Re: WC 150K Post Challenge - You Ready?!
Humans are the most dangerous animals on Planet Earth. While there are deadlier creatures in the wild, none have a wider effect on the planet than we do.
Humans are social creatures. All these issues we have are socially constructed. As we live in society, nothing will change fully until a wider group of humans believe in "different BUT equal". We are still hung up on the "different" part of the phrase.
https://youtu.be/XXxEilzNJcE
We have a very large ecological footprint. You can fit the population of the world in California state but our resource hunger is the problem.

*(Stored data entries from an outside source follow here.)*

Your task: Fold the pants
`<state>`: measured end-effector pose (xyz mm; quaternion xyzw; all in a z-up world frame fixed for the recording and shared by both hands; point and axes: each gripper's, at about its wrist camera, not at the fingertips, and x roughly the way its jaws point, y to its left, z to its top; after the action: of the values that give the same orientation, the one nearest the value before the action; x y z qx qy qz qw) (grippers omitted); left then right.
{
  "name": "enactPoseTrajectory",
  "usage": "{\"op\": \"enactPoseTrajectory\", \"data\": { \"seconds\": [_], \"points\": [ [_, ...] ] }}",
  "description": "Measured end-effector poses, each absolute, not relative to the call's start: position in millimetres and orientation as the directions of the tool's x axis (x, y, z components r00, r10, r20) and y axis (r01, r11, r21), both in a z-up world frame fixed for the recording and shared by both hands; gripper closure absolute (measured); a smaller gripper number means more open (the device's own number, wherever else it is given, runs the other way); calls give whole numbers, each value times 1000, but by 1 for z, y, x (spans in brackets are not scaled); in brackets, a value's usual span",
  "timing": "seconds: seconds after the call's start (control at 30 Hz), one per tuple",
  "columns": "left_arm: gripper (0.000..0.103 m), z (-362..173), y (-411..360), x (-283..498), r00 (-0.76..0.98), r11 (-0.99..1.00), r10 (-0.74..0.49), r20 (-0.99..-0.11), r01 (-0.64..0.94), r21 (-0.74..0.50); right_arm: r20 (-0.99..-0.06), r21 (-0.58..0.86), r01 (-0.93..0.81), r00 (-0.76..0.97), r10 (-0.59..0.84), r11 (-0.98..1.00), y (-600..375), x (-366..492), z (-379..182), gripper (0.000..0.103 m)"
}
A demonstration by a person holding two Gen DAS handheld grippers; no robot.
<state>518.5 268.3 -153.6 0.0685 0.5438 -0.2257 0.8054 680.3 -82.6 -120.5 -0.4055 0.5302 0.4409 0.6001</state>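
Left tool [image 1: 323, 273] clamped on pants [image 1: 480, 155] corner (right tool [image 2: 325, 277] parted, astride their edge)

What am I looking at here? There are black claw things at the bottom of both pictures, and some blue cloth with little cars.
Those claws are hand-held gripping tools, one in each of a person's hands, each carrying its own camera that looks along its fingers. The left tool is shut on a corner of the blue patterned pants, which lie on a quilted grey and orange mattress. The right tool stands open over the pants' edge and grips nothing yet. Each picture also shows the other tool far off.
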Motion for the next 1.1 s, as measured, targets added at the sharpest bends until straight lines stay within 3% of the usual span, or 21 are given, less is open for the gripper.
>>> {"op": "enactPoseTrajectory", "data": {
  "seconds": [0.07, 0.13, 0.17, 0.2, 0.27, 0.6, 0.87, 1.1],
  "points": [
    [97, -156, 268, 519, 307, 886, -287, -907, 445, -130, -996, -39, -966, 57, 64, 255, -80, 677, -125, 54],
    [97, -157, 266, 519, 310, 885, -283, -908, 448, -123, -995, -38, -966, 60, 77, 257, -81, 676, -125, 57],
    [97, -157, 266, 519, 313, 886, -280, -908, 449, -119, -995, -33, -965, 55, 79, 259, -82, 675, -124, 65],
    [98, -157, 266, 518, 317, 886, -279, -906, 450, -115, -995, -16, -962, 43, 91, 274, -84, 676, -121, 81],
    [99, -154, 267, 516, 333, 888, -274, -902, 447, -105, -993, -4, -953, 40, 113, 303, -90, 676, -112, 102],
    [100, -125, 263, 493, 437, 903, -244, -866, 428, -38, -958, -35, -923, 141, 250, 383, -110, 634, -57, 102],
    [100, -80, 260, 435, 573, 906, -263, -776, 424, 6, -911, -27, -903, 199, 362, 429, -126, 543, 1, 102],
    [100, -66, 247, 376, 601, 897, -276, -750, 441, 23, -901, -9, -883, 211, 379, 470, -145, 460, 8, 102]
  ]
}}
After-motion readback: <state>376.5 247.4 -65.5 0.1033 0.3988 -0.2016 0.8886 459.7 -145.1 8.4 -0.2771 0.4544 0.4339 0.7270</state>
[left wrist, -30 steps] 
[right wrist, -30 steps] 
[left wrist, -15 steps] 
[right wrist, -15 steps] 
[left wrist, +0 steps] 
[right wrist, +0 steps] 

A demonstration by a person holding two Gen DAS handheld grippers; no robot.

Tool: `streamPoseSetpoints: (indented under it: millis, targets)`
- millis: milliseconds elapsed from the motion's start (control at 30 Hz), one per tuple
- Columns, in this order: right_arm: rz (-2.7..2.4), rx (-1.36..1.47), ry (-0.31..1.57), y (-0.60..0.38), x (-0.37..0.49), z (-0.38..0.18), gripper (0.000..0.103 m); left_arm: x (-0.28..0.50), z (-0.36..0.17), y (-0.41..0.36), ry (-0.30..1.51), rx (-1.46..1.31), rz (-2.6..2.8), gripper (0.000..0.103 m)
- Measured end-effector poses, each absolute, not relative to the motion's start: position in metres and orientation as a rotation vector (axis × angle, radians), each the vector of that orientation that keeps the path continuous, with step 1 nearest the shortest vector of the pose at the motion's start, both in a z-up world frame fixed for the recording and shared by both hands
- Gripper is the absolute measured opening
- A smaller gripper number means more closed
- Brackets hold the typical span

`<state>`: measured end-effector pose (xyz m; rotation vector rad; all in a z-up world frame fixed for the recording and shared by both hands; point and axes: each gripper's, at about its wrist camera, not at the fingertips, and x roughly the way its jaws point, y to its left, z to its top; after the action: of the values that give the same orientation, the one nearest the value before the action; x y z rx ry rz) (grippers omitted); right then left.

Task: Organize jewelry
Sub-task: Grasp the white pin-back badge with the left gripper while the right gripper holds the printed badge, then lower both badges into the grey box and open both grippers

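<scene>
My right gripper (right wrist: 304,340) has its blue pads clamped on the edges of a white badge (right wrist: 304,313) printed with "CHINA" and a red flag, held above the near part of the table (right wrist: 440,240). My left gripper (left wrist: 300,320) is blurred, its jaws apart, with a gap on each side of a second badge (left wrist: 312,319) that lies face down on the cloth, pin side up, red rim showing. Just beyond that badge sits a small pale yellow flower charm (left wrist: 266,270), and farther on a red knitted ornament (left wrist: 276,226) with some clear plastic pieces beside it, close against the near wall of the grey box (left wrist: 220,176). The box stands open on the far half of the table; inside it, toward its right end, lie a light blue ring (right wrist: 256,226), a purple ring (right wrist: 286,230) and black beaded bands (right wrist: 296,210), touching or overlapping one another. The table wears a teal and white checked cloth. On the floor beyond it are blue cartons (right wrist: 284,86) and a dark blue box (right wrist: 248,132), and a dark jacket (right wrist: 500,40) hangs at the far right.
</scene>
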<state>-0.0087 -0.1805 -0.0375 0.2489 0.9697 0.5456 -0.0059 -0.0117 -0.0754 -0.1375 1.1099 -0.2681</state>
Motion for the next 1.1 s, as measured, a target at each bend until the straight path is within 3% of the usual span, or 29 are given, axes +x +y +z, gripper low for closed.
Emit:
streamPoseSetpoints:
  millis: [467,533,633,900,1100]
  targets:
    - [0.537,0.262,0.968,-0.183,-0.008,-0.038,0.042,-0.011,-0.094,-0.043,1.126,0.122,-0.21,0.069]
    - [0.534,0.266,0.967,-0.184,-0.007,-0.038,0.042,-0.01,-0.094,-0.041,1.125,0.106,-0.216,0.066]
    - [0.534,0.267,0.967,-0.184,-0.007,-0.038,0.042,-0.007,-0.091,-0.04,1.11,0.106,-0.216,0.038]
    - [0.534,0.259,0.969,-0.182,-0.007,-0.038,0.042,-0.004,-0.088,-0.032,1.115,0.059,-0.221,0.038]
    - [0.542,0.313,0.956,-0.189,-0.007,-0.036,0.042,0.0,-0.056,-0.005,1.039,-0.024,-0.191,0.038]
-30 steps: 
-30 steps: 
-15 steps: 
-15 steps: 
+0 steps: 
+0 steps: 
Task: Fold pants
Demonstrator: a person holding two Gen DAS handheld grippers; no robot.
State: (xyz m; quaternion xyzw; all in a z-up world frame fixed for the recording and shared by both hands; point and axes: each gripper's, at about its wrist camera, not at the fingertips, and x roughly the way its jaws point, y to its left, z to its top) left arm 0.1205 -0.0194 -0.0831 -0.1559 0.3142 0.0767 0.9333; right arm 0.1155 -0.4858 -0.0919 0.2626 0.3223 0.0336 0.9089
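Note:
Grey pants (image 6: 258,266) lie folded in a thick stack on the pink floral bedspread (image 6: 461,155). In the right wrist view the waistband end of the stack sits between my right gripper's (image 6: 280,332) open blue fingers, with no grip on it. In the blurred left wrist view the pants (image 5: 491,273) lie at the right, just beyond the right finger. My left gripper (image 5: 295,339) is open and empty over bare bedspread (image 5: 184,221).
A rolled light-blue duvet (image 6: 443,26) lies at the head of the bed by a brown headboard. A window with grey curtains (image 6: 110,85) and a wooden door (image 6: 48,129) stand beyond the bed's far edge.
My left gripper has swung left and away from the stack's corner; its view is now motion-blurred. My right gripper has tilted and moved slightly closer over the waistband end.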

Going by an evolution perspective (and I'm not saying this for justification) out closest relatives the chimps are highly xenophobic to other groups of chimps. That however is not an excuse for humans to be but could be an indication of where it stems from as part of our evolutionary history. With our more highly developed brains we should be able to overcome this nonsense.
I am aware that our brains (and our bodies) are a mishmash of ancient roots and modern development. Probably the main reason for our issues in the first place.
The thing that bothers me though it's proven that:
1) education is by far the greatest thing we have to reduce this kind of thinking.
2) being around others who are not like us is the second way of reducing it.
For some reason 1 is being highjacked by those with an agenda and 2 is an issue the more rural you get in most places. Hence the continuous problems.
Then there's the whole question of cultural identity. Something that I never thought much about growing up. However in Europe it's a big thing and something that's difficult to get used to. I know the USA has this going on now too.
As long as we believe that in our special groups (countries, cultures, etc) we're somehow better than those other special groups we'll never get anywhere. It will always be a struggle.
I wrongly thought at one point we as humans were getting better but these last few years has shown we simply haven't changed and to revert backwards appears easier than moving forward.
I can only assume that part of this has to do with the age of our population (there never been a time in history with this many people over the age of 40 on the planet) and the shift in the economy. I think the two together are part of the issues not the whole.